Early on in season two of Daredevil The Punisher and our titular hero have a discussion about morality. Matt's a Catholic, The Punisher used to be. Matt argues that his absolute prohibition on killing is justified because  "everyone deserves a chance at redemption".  The Punisher counters by saying that not all people can be redeemed, and that killing people before they have a chance to kill others is the utilitarian thing to do. The Punisher then sets up a twisted version of the Trolley Problem. Daredevil can kill the Punisher, and save who he was about to kill, or not kill the Punisher and allow him to kill.  Matt chooses a third option, but despite his best efforts someone still dies. During the confrontation the Punisher declares "One bad day and you'd be just like me!" He's wrong, Matthew Murdock has had bunch of bad days. From loosing his sight to losing his father, Matt has had more then his share of misery.


    The same is true of Jessica Jones. The same sequence of events that gave her Super-strength also caused the death of her parents. Her career as a heroic vigilante  was cut short by some unknown tragedy. Trying to help a person attacked on the street led to her to be made a mind controlled slave, and rape victim, by Kilgrave. Bad fucking days. And yet she wonders wether her rapist can become a good person. She desires not his death, but justice for the innocent, and when she finally does kill him it is only to protect others. In fact it is his order to murder that breaks the spell, doing something that is such against her nature that it severs the link between her and Kilgrave forever.

   Matt also shows who is in the dark, turning away from Elektra, and the revenge on the man who killed his father. Not falling back on a higher authority he simply says that its not right for him to kill. Both Jessica and Matt go beyond what ordinary morality calls for, and become moral exemplars.   In other words, they good people. This moral exemplary allows them to sidestep some of the troubling implications of vigilantism posed by super-heroics, which will be discussed further in part II.

 They may be exemplars, but they don't feel like them. Jessica thinks of herself as a bad person, Matt, feeling the attractiveness of darkness, is constantly conflicted.  What's more, we understand why they feel this way, even if we totally disagree. That's good writing.  Jessica Jones, which has helped survivors process their abuse, is about consent, survivorship, and ultimately female solidarity in the face of the patriarchy.  Season one of Daredevil which ,while less intimately harrowing, introduced the issue of class and was ultimately about gentrification . Season two was about people's different moral codes, and how one bridges the gaps between them.

Age of Ultron was about a giant genocidal robot.

Since 2008 Marvel and DC has made thirty-one live -action films.

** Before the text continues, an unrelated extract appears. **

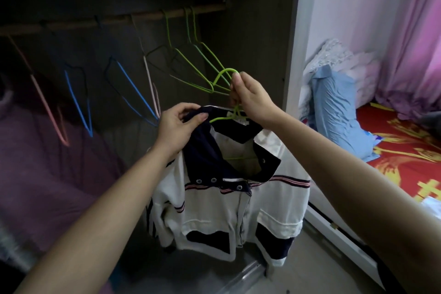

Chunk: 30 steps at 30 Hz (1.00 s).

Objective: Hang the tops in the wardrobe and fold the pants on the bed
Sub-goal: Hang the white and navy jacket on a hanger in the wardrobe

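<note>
A white top [229,210] with a navy collar and striped trim hangs on a green hanger [223,75] in front of the open wardrobe. My right hand [250,98] pinches the hanger's neck just below its hook. My left hand [177,126] grips the navy collar at the left shoulder, where the hanger's arm pokes out. The hanger's lower bar shows through the neck opening. The wardrobe rail [114,19] runs above, apart from the held hook.
Empty hangers dangle from the rail: green ones [191,59], blue ones [81,102], pink ones [47,107]. Purple fabric [47,174] fills the wardrobe's lower left. The bed [405,162] with a red patterned cover, a blue garment [338,112] and pink curtains lies to the right.
</note>
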Available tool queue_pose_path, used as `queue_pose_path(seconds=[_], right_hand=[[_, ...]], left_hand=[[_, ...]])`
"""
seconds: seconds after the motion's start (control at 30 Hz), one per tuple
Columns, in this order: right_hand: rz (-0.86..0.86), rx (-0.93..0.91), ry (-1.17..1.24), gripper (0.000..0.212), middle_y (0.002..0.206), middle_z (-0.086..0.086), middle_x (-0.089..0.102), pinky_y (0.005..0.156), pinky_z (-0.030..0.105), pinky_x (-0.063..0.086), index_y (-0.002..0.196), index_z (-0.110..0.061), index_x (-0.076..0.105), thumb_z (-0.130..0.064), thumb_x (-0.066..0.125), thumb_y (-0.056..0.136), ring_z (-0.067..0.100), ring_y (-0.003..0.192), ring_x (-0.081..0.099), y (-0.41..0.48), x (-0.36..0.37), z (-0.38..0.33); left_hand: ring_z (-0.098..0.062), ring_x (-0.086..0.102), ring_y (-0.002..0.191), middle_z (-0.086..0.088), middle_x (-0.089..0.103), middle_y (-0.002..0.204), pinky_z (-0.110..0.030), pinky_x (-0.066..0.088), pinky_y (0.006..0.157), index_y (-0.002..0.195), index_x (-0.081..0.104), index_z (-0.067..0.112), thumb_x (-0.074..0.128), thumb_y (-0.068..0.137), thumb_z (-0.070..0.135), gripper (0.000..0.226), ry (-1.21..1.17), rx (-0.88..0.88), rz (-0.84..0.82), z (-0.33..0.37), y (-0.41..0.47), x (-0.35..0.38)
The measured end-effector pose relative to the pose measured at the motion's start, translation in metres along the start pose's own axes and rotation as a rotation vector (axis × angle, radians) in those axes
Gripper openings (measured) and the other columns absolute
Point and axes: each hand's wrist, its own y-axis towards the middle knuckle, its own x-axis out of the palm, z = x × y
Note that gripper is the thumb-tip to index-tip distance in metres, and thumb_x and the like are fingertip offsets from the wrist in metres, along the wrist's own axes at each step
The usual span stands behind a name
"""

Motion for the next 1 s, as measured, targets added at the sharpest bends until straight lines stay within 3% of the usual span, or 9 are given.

None of those, with the possible exception of Winter Soldier, and the Nolan films, is as good as Jessica Jones and Daredevil. Especially in regards to the DCEU, and MCU; nearly all the films lack a coherent theme that doesn't suffocate beneath what A.A. Dowd called "franchise obligations";  Attractive people with some kind of power punching each other in face, and setting up the story so it leads to the next film of attractive people with powers punching each other in the face, ad nauseam.